But, the following year, the real difficulty occurred when there was going to be a similar overlap, and I asked if it would be possible to have a short observance of Foundation Day for an hour out of the all-night vigil, the rest of which would be for the usual Irish (and other Celtic) matters. It was made known to me that certain people in the group objected to me ever mentioning Antinous during meetings or other occasions because it was a “waste of time,” as was any mention of Hanuman or Shinto on my part. As these were all things that I have a great interest in or involvement with, and had discussed over the informal dinner that would follow various meetings of the group in the past (where such edifying topics as The Venture Brothers or Cthulhu were also discussed), it seemed readily apparent to me that someone in the group had a personal problem with me and all that I was interested in, and decided to single those things out as wastes of time, while they would not even admit to having those problems with me directly.

Unfortunately, I have a bit of a geis where it comes to Antinous (now there’s some Irish-Antinoan syncretism for you!). If someone is actively hostile towards Antinous in some fashion, whether in a group or at a particular venue or event, then I cannot continue to be associated with that event, venue, or person (outside of any social or material absolute necessities) because it would be a violation of their hospitality, and even if I don’t speak of Antinous in such a setting or with such a person, he is still with me in various ways at all times by virtue of my mere physical presence. That incident, thus, ended my association with the CR group in Seattle.

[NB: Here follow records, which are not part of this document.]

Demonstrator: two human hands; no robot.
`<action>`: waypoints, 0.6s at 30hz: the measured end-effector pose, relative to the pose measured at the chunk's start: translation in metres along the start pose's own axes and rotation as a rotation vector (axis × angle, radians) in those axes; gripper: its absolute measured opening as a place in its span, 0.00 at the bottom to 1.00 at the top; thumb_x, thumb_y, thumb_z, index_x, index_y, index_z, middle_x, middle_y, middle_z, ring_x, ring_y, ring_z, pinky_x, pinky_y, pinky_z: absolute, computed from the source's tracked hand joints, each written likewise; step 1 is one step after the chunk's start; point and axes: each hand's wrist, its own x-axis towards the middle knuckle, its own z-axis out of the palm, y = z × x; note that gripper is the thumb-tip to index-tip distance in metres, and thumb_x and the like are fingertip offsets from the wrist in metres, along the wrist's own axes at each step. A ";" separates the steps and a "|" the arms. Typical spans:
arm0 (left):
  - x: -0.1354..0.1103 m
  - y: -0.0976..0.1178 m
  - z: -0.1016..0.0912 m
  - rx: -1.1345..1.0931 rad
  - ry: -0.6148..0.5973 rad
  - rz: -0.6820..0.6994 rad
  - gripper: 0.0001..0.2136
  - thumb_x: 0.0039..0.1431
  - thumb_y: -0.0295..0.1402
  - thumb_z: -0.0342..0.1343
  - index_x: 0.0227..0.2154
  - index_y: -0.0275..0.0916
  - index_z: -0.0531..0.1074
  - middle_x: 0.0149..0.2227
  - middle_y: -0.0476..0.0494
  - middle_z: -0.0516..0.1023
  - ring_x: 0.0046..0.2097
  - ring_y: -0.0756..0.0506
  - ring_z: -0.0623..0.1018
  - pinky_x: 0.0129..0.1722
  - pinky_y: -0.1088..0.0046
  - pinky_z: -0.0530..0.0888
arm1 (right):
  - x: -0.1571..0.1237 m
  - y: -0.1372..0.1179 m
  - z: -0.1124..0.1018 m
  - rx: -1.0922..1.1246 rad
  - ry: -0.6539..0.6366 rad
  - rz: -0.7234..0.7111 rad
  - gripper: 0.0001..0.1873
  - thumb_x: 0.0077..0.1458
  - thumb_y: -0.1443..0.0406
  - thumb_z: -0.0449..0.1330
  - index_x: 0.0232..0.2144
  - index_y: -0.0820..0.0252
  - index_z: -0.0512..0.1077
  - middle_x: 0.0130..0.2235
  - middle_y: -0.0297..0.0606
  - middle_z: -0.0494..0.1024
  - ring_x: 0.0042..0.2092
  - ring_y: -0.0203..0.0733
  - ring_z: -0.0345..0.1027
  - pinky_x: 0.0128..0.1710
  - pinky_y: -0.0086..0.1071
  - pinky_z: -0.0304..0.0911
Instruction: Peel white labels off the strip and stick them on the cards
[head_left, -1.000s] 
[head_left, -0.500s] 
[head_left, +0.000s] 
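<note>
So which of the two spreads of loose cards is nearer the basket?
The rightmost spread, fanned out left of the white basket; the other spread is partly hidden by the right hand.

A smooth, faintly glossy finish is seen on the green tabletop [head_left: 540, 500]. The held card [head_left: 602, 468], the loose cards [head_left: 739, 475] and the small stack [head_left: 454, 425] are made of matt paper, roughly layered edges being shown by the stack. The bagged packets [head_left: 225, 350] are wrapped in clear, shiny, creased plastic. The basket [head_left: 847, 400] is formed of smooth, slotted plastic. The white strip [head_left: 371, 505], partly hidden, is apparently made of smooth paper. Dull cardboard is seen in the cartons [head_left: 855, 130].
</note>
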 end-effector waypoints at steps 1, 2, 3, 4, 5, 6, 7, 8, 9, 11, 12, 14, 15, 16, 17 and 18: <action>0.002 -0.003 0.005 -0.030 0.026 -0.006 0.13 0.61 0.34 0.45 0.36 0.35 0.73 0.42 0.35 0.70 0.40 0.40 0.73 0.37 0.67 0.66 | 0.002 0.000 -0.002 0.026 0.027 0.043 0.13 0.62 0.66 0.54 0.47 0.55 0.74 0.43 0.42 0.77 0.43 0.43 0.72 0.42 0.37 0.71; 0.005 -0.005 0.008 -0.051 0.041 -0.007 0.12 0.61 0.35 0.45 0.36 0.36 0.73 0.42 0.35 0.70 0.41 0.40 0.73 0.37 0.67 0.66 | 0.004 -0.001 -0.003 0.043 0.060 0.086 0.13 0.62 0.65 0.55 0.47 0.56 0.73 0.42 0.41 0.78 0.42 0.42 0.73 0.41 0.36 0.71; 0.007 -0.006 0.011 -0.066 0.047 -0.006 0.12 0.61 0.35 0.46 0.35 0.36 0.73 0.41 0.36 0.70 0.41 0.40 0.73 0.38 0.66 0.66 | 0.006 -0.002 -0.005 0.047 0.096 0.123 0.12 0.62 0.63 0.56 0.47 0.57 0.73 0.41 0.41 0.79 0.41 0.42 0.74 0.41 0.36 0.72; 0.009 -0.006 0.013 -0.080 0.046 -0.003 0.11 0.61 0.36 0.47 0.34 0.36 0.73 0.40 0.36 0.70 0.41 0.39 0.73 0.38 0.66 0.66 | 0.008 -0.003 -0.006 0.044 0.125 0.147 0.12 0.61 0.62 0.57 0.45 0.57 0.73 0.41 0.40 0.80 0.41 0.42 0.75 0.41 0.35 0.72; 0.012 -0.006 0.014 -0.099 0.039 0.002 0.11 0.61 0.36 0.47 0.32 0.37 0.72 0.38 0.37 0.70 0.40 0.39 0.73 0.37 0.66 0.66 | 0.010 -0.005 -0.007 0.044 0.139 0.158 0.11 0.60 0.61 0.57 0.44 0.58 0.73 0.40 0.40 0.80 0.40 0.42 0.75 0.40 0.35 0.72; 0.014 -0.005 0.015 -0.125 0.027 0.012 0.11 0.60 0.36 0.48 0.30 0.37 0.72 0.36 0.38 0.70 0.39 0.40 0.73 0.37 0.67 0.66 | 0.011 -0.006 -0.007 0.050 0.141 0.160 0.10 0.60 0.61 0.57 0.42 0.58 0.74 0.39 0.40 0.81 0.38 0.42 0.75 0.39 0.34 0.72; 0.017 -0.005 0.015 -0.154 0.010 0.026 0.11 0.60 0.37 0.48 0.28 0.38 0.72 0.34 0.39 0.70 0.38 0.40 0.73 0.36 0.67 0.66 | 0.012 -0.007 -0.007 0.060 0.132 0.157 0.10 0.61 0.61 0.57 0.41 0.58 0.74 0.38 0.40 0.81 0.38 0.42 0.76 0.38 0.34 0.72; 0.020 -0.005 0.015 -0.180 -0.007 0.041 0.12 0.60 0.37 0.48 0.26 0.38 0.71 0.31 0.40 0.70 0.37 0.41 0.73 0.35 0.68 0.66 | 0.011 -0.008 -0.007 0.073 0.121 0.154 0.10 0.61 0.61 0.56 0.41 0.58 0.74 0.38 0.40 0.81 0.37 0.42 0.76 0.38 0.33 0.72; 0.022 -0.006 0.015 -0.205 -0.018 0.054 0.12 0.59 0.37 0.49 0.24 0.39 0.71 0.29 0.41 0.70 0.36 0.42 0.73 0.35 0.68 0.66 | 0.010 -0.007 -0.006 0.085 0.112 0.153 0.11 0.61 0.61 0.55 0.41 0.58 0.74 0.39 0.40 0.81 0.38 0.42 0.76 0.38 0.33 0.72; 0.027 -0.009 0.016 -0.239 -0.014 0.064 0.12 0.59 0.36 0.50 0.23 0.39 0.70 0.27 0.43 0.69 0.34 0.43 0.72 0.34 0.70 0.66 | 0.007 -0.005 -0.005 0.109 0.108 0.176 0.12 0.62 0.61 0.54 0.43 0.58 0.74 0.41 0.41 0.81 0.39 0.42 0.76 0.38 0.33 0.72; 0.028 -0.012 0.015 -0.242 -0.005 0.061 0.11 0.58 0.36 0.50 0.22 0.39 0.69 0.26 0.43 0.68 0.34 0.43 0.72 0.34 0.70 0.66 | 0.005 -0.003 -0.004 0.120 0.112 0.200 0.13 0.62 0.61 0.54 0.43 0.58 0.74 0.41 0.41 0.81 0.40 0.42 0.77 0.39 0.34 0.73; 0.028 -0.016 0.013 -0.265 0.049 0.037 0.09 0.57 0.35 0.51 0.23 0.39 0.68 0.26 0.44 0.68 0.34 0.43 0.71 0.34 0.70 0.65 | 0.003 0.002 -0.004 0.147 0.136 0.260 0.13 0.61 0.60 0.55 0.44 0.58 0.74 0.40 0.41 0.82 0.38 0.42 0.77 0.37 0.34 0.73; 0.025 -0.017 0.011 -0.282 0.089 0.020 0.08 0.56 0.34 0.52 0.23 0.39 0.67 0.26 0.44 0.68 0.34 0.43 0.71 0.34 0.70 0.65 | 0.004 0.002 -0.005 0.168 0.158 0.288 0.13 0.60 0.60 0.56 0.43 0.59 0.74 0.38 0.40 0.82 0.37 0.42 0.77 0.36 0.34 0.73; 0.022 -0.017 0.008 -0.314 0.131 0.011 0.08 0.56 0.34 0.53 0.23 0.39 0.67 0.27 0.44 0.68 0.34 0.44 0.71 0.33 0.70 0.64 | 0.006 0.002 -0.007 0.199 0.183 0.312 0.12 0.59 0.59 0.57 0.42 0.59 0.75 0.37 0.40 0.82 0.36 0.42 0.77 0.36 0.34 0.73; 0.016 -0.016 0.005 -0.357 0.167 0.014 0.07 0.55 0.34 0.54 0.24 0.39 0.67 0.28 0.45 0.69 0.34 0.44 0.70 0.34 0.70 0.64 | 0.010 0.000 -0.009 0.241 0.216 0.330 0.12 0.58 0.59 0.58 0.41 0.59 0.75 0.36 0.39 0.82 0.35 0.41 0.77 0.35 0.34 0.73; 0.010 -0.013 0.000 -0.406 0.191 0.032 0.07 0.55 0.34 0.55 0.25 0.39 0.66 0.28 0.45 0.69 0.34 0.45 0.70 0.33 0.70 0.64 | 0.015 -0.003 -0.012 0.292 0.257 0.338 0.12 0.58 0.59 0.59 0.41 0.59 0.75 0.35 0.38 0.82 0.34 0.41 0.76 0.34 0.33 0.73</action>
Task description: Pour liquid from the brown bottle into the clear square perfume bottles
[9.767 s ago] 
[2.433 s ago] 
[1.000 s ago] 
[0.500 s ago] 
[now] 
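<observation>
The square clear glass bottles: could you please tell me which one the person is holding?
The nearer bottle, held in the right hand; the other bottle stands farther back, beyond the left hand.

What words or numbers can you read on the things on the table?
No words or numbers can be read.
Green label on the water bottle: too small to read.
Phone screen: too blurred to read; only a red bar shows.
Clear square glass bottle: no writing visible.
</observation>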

Perhaps more importantly than this sordid personal history, though, there is another issue at stake. The two occasions of Samain and Foundation Day do not have themes that directly overlap without shoehorning one or the other festival into shapes that end up (if you’ll excuse the extended conceit) cutting off a few toes. Cú Chulainn was said to have had seven fingers on each hand and seven toes on each foot, and while that is unusual enough and cause for wonderment and marveling, and would make it hard to find standard shoes or gloves, it would thus not be wise to say “Sorry, you can’t come to our house unless you wear normal shoes and gloves, so you’ll have to cut off a few fingers and toes to make us more comfortable.”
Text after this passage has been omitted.